PROBLEM TO WORK ON: Please copy every line from the records below that contains the string "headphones".

GIVEN RECORDS:
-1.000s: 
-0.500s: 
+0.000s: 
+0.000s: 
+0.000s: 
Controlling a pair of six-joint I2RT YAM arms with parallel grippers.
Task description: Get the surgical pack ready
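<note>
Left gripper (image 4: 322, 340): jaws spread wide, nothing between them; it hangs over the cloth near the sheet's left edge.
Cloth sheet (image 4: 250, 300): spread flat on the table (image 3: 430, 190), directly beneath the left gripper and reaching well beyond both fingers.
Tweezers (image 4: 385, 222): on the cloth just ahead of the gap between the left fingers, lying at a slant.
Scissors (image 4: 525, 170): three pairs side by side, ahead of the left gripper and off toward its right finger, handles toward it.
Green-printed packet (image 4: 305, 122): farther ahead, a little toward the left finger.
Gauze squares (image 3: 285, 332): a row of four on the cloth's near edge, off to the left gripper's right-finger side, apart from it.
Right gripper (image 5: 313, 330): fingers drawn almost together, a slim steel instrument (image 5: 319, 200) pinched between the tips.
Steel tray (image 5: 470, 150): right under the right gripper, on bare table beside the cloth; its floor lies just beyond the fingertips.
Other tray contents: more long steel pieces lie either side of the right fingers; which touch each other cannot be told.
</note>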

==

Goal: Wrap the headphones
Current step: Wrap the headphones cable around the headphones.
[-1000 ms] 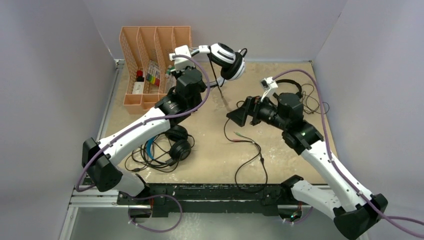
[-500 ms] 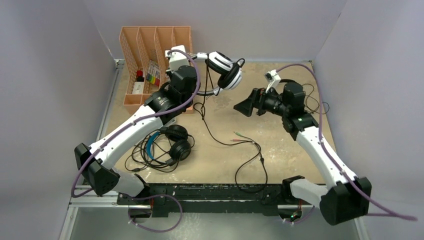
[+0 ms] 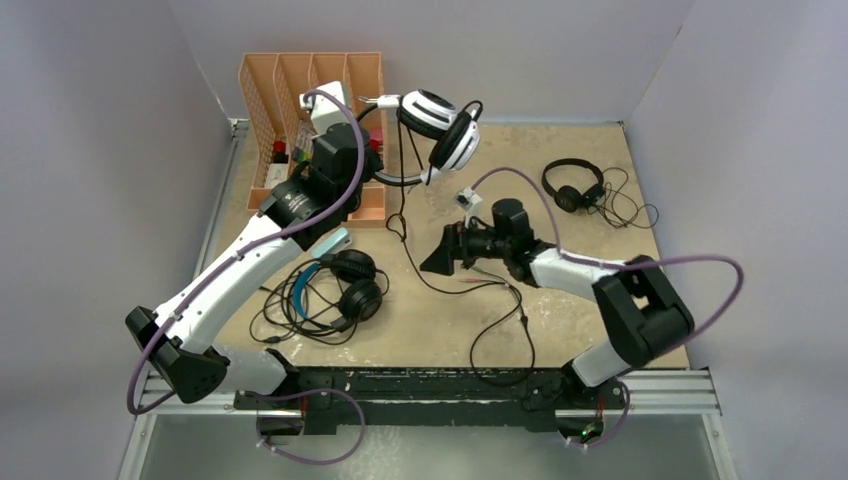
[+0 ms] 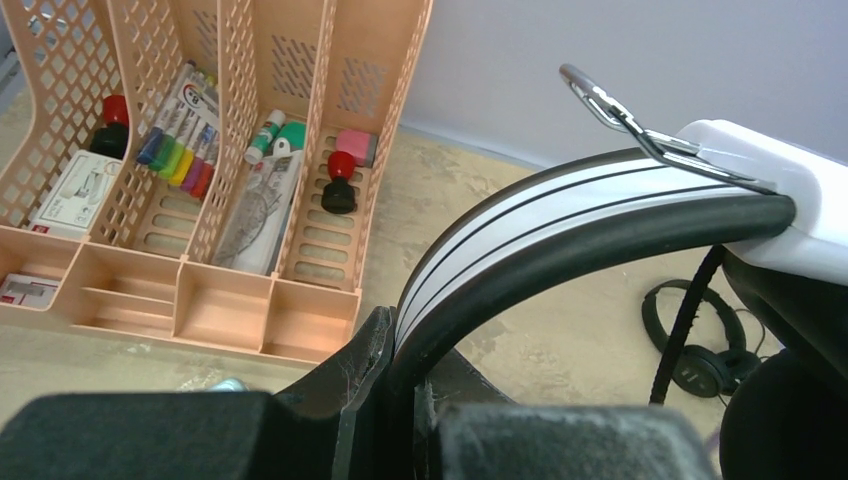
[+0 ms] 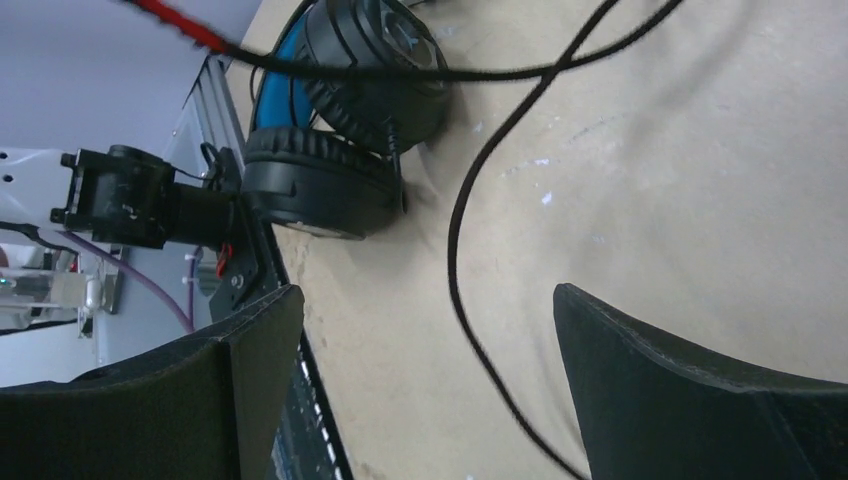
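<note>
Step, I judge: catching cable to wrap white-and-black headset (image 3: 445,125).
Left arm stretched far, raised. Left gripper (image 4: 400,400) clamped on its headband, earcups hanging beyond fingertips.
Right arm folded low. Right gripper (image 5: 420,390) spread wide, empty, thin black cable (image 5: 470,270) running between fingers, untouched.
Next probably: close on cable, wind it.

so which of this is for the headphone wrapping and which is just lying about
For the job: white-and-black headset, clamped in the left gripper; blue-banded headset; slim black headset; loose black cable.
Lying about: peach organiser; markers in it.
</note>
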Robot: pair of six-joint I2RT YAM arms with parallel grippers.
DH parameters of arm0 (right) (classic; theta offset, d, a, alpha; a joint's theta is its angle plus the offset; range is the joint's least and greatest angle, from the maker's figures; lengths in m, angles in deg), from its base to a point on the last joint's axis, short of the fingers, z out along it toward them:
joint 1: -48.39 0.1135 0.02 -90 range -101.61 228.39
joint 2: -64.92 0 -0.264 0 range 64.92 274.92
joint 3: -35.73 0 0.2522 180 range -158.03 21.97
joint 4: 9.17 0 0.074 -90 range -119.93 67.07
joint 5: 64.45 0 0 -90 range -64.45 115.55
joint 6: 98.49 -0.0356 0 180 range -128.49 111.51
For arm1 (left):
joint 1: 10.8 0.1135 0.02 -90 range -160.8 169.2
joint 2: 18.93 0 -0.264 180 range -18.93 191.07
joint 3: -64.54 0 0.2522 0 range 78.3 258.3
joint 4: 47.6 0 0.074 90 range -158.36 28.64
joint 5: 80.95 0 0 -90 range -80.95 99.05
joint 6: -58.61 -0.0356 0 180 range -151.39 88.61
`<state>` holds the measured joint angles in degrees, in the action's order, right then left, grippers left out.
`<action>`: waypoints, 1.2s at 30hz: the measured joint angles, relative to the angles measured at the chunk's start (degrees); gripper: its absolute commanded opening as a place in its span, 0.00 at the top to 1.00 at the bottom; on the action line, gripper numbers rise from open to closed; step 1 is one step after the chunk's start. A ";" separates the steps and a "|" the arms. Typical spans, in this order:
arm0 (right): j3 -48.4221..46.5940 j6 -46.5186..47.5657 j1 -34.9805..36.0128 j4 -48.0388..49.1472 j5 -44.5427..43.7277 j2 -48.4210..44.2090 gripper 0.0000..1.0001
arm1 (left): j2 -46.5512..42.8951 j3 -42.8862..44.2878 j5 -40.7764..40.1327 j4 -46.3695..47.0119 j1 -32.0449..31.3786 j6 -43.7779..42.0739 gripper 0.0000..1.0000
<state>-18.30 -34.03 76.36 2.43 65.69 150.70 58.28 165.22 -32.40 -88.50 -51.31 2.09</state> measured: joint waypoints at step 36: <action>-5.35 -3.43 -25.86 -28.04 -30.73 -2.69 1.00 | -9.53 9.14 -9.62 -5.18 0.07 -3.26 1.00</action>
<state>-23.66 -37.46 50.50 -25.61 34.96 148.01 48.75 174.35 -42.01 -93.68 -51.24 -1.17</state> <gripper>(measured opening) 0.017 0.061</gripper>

FINAL ANSWER:
Goal: Wrap the headphones
Current step: Wrap the headphones cable around the headphones.

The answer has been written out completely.